Activity: Verify Non-Commutativity
L3 ApplyMaterials: Pen, paper.
Predict: For 2×2 matrices, are there ANY pairs (A, B) where AB = BA? Will it always fail?
- Compute AB and BA for several pairs. Try \(A=\begin{bmatrix}1&1\\0&1\end{bmatrix}\) and \(B=\begin{bmatrix}1&0\\1&1\end{bmatrix}\) — not equal.
- Try \(A=I_2\) and any B: \(IB=BI=B\) — they DO commute (identity is the universal commuter).
- Try \(A=\begin{bmatrix}2&0\\0&3\end{bmatrix}\) (diagonal) and \(B=\begin{bmatrix}5&0\\0&7\end{bmatrix}\) — both diagonal, so AB=BA (entrywise multiplication on diagonal).
- Conclude: commutativity is the exception, not the rule. Diagonal pairs and identity-pairs commute; most others don't.
Two matrices commute iff they are simultaneously diagonalisable (have a common eigenbasis). Most pairs don't share that — so non-commutativity is generic. This is why "matrix algebra ≠ scalar algebra": you cannot freely re-order products.
Competency-Based Questions
Scenario: Two states A, B have item costs (pencil ₹5, notebook ₹50). State A bought 3 pencils, 4 notebooks. State B bought 2 pencils, 2 notebooks. Encode as matrices and use multiplication to compute total bills.
Q1. The total cost matrix for both states is best computed by multiplying:
L3 ApplyAnswer: Quantity matrix \(Q=\begin{bmatrix}3&4\\ 2&2\end{bmatrix}\) (state × item) times price column \(P=\begin{bmatrix}5\\ 50\end{bmatrix}\) gives \(QP=\begin{bmatrix}215\\ 110\end{bmatrix}\) — the totals for state A and state B.
Q2. (T/F) "If \(A^2=I\), then \(A=I\) or \(A=-I\)." Justify with a counter-example or proof.
L5 EvaluateFalse. \(A=\begin{bmatrix}1 & 0\\ 0 & -1\end{bmatrix}\) has \(A^2=I\) but is neither \(I\) nor \(-I\). Many "involutions" (matrices with A²=I) exist.
Q3. If A is a symmetric matrix and B is a skew-symmetric matrix of the same order, prove AB+BA is skew-symmetric.

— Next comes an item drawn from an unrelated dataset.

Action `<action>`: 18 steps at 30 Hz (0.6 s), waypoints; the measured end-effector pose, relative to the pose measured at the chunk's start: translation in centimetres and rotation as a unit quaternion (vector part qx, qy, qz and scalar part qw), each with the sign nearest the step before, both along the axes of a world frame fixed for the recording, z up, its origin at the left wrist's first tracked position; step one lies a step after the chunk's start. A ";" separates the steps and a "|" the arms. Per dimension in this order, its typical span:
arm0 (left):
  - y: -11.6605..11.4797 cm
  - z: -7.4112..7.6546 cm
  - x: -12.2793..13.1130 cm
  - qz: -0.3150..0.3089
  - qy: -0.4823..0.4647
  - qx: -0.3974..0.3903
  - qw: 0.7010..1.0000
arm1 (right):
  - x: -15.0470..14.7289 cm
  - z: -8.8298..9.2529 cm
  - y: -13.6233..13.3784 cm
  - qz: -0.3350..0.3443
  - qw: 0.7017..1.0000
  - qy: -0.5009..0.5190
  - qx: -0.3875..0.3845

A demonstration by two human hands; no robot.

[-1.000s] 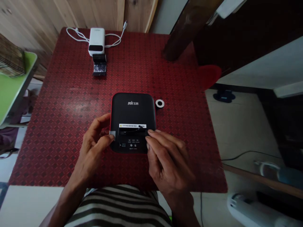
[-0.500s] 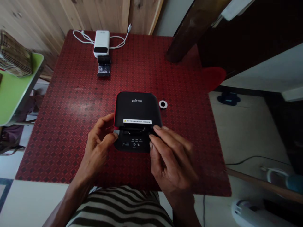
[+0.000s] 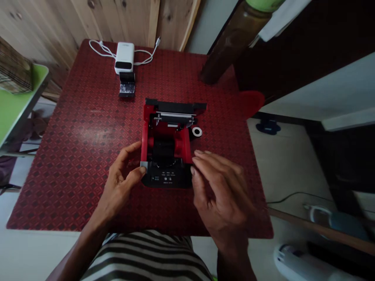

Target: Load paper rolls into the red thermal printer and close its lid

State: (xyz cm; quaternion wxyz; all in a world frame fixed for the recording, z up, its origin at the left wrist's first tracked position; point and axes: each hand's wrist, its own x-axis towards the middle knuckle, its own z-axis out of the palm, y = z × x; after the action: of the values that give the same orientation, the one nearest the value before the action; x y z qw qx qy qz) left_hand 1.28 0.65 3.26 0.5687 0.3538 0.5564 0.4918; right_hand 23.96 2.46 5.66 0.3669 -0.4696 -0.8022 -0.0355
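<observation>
A black and red receipt printer [image 3: 167,156] sits on the red patterned table [image 3: 88,136] in front of me. Its lid [image 3: 175,106] stands swung up at the back, showing the red paper bay with a dark roller area inside. My left hand [image 3: 124,179] pinches the grey latch on the printer's left side with thumb and forefinger. My right hand [image 3: 219,183] hovers at the printer's right front corner, fingers stretched out and holding nothing. A small white ring, like an empty paper-roll core [image 3: 197,132], lies on the table just right of the printer.
A white power bank [image 3: 124,57] with a white cable [image 3: 101,47] lies at the table's far edge, a small black device [image 3: 127,86] in front of it. A dark wooden post [image 3: 225,43] rises at the back right. A green table [image 3: 14,105] stands left.
The printer's lid was closed and has sprung open, now standing upright at the back. My right hand has drawn back slightly off the lid's front edge. My left hand stays on the latch.
</observation>
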 end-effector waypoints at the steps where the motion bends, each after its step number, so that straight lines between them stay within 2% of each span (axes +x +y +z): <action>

L4 AnalyseSolution: Use \((AB+BA)'=B'A'+A'B'=(-B)A+A(-B)=-BA-AB=-(AB+BA)\). Hence \((AB+BA)'=-(AB+BA)\), i.e. AB+BA is skew-symmetric. \(\square\)
Q4. Compute \(\begin{bmatrix}\cos\alpha & -\sin\alpha\\ \sin\alpha & \cos\alpha\end{bmatrix}\begin{bmatrix}\cos\beta & -\sin\beta\\ \sin\beta & \cos\beta\end{bmatrix}\) and identify the result.
L4 AnalyseSolution: Using cos(α+β)=cosα·cosβ−sinα·sinβ and sin(α+β)=sinα·cosβ+cosα·sinβ, the product equals \(\begin{bmatrix}\cos(\alpha+\beta) & -\sin(\alpha+\beta)\\ \sin(\alpha+\beta) & \cos(\alpha+\beta)\end{bmatrix}\). Rotation by \(\alpha\) followed by rotation by \(\beta\) is rotation by \(\alpha+\beta\) — exactly what matrix multiplication encodes for 2-D rotations.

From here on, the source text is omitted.